━━━ RECORDS PROVIDED
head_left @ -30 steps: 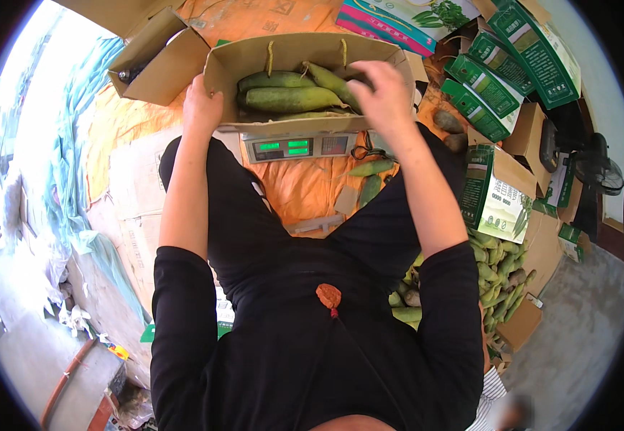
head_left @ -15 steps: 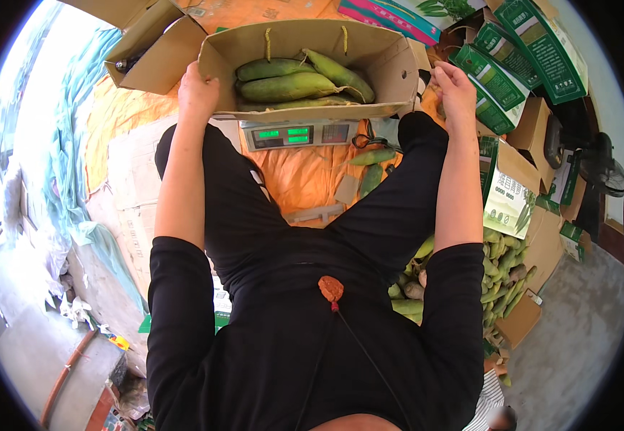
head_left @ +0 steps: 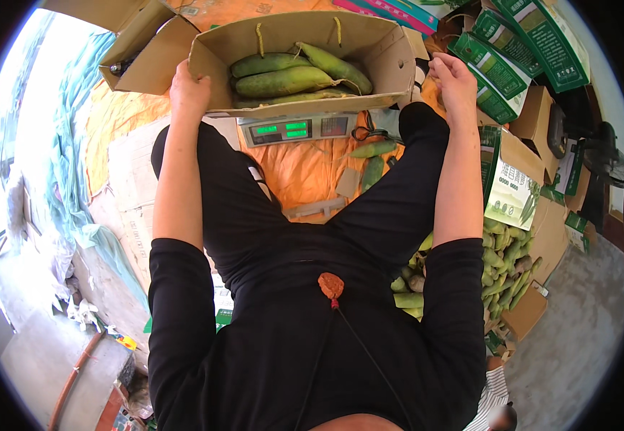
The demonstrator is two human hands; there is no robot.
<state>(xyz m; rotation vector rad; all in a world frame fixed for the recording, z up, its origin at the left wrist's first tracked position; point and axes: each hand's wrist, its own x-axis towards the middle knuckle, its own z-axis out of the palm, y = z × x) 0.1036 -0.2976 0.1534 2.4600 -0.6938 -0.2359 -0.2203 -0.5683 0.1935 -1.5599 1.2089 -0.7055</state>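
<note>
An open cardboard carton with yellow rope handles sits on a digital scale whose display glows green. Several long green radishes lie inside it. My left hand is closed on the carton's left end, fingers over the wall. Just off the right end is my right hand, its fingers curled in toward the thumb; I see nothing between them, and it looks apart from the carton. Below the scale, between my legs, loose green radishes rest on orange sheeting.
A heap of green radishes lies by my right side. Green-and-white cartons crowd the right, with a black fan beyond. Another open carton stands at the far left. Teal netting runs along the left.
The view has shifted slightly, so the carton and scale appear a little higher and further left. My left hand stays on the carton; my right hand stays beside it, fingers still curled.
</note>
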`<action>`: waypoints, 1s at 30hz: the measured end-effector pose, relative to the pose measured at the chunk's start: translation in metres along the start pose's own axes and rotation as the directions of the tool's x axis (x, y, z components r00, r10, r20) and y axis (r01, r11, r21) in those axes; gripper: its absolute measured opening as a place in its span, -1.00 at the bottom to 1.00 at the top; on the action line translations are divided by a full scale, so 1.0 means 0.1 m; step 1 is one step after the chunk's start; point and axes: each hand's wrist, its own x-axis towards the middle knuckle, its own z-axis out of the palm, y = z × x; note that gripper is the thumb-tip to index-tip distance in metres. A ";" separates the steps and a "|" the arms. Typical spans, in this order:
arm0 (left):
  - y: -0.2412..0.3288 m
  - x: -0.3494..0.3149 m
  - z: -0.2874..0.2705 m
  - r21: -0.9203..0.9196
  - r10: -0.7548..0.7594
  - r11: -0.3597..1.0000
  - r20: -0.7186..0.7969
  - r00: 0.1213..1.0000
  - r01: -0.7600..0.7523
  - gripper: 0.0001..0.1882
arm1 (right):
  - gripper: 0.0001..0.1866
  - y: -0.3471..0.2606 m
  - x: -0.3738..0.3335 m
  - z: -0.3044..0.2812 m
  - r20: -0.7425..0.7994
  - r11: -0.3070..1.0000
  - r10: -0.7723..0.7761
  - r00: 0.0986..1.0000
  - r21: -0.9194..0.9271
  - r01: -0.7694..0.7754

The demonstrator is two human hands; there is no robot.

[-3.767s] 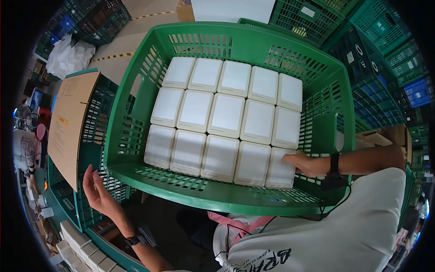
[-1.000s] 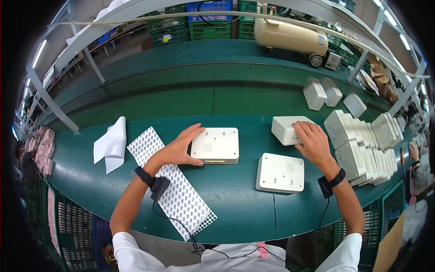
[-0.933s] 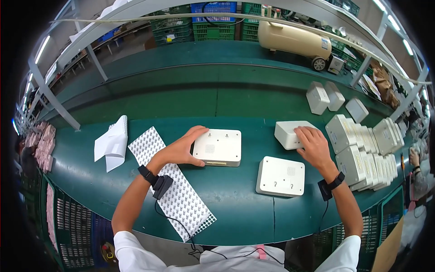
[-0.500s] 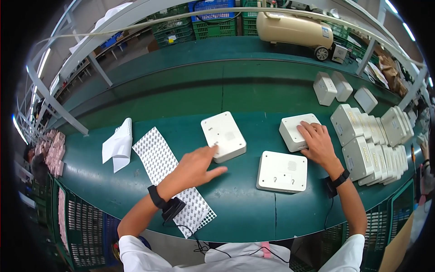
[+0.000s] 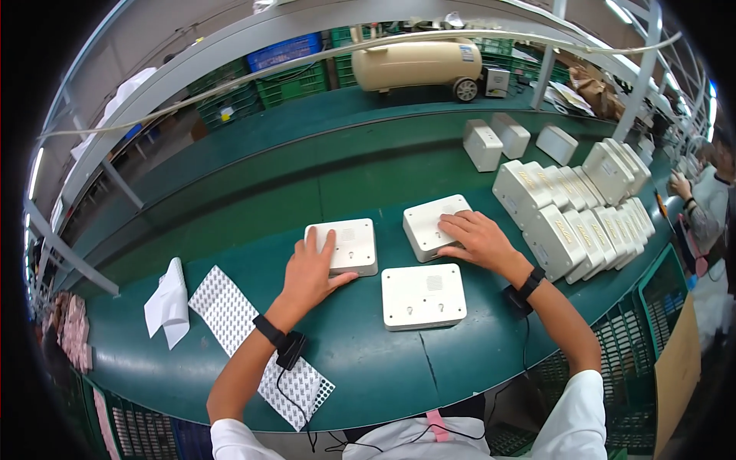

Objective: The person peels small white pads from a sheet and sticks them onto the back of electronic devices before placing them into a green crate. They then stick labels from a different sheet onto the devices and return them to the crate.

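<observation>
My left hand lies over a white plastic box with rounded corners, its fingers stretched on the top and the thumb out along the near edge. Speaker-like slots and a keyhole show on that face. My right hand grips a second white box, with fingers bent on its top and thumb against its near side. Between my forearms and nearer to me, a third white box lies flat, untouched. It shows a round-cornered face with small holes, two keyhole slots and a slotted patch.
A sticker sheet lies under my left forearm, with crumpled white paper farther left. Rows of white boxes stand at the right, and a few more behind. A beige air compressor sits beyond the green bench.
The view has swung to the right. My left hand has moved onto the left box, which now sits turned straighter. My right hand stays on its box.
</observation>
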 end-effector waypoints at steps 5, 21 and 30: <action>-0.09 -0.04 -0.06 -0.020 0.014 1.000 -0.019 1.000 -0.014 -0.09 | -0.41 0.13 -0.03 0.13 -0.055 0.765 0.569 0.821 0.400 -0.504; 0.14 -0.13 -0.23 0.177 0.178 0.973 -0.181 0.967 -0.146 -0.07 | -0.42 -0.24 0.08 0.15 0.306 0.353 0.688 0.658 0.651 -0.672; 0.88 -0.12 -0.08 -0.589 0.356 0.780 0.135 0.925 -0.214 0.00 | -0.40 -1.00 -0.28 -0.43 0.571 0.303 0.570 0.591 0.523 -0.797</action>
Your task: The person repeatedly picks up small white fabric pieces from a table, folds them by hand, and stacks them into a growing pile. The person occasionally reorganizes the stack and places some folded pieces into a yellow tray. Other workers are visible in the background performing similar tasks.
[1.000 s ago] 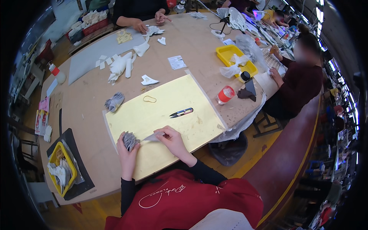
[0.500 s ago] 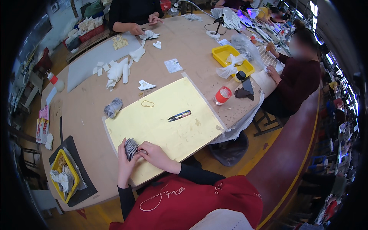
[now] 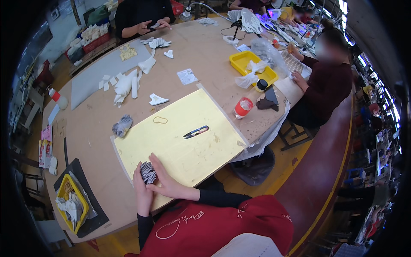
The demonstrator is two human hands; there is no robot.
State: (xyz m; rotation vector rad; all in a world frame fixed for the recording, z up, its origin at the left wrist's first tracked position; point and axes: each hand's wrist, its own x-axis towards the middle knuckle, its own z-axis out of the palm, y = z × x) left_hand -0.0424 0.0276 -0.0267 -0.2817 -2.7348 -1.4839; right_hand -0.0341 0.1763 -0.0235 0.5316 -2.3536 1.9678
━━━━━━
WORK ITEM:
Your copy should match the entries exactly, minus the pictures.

ANSWER SECTION:
head_left @ -30 steps: 
head_left @ -15 steps: 
head_left @ +0 steps: 
The demonstrator is two human hands; there is no robot.
<state>(xyz m; rotation vector rad; all in a world frame fixed for the recording, z up, its origin at the left wrist's first tracked position; point and axes: each hand's wrist, its own x-axis towards the middle knuckle, its own z-axis out of the palm, y = z × x) 0.1036 -0.2976 0.1534 2.4600 -0.6938 -0.2359 -0.2203 -0.5683 0.1935 -1.5599 1.2089 -0.7055</state>
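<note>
An open cardboard carton with yellow rope handles sits on a digital scale whose display glows green. Several long green radishes lie inside it. My left hand is closed on the carton's left end, fingers over the wall. Just off the right end is my right hand, its fingers curled in toward the thumb; I see nothing between them, and it looks apart from the carton. Below the scale, between my legs, loose green radishes rest on orange sheeting.
A heap of green radishes lies by my right side. Green-and-white cartons crowd the right, with a black fan beyond. Another open carton stands at the far left. Teal netting runs along the left.
The view has shifted slightly, so the carton and scale appear a little higher and further left. My left hand stays on the carton; my right hand stays beside it, fingers still curled.
</note>
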`<action>`: waypoints, 1s at 30hz: the measured end-effector pose, relative to the pose measured at the chunk's start: translation in metres along the start pose's own axes and rotation as the directions of the tool's x axis (x, y, z components r00, r10, r20) and y axis (r01, r11, r21) in those axes; gripper: its absolute measured opening as a place in its span, -1.00 at the bottom to 1.00 at the top; on the action line translations are divided by a full scale, so 1.0 means 0.1 m; step 1 is one step after the chunk's start; point and axes: each hand's wrist, its own x-axis towards the middle knuckle, its own z-axis out of the palm, y = z × x; note that gripper is the thumb-tip to index-tip distance in metres. A ";" separates the steps and a "|" the arms. Typical spans, in this order:
arm0 (left):
  - y: -0.2412..0.3288 m
  - x: -0.3494..0.3149 m
  - z: -0.2874..0.2705 m
  - r21: -0.9203..0.9196
  - r10: -0.7548..0.7594
  - r11: -0.3597..1.0000
  - r20: -0.7186..0.7969
  - r00: 0.1213..1.0000
  - r01: -0.7600..0.7523
  - gripper: 0.0001..0.1882
arm1 (right):
  - gripper: 0.0001..0.1866
  - y: -0.3471..0.2606 m
  - x: -0.3738..0.3335 m
  - z: -0.3044..0.2812 m
  - r20: -0.7425..0.7994
  - r11: -0.3070..1.0000
  - r10: -0.7723..0.7761
  - r00: 0.0986..1.0000
  - r21: -0.9194..0.9271
  - r01: -0.7694..0.7754

The demonstrator is two human hands; there is no robot.

[-3.767s] 
[-1.000s] 
[-0.933s] 
[-0.500s] 
[+0.000s] 

Objective: The person peels small white pads from a sheet and sticks them onto the back of electronic devices before placing them into a green crate. They then stick labels from a different sheet onto the devices and return them to the crate.

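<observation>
My left hand lies over a white plastic box with rounded corners, its fingers stretched on the top and the thumb out along the near edge. Speaker-like slots and a keyhole show on that face. My right hand grips a second white box, with fingers bent on its top and thumb against its near side. Between my forearms and nearer to me, a third white box lies flat, untouched. It shows a round-cornered face with small holes, two keyhole slots and a slotted patch.
A sticker sheet lies under my left forearm, with crumpled white paper farther left. Rows of white boxes stand at the right, and a few more behind. A beige air compressor sits beyond the green bench.
The view has swung to the right. My left hand has moved onto the left box, which now sits turned straighter. My right hand stays on its box.
</observation>
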 end-effector waypoints at steps 5, 21 and 30: <action>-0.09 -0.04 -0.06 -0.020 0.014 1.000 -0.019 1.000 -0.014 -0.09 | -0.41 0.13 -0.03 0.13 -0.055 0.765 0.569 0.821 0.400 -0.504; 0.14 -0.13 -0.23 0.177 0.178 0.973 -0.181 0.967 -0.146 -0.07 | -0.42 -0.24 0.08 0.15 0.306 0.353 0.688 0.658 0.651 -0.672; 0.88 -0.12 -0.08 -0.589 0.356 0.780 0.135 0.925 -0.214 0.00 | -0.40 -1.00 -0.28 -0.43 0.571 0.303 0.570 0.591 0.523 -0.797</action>
Your task: The person repeatedly picks up small white fabric pieces from a table, folds them by hand, and stacks them into a growing pile. The person occasionally reorganizes the stack and places some folded pieces into a yellow tray. Other workers are visible in the background performing similar tasks.
[1.000 s ago] 
[0.500 s ago] 
[now] 
The demonstrator is two human hands; there is no robot.
State: (xyz m; rotation vector rad; all in a world frame fixed for the recording, z up, its origin at the left wrist's first tracked position; point and axes: each hand's wrist, its own x-axis towards the middle knuckle, its own z-axis out of the palm, y = z × x) left_hand -0.0424 0.0276 -0.0267 -0.2817 -2.7348 -1.4839; right_hand -0.0341 0.1763 -0.0235 0.5316 -2.3536 1.9678

That completes the answer to this exercise.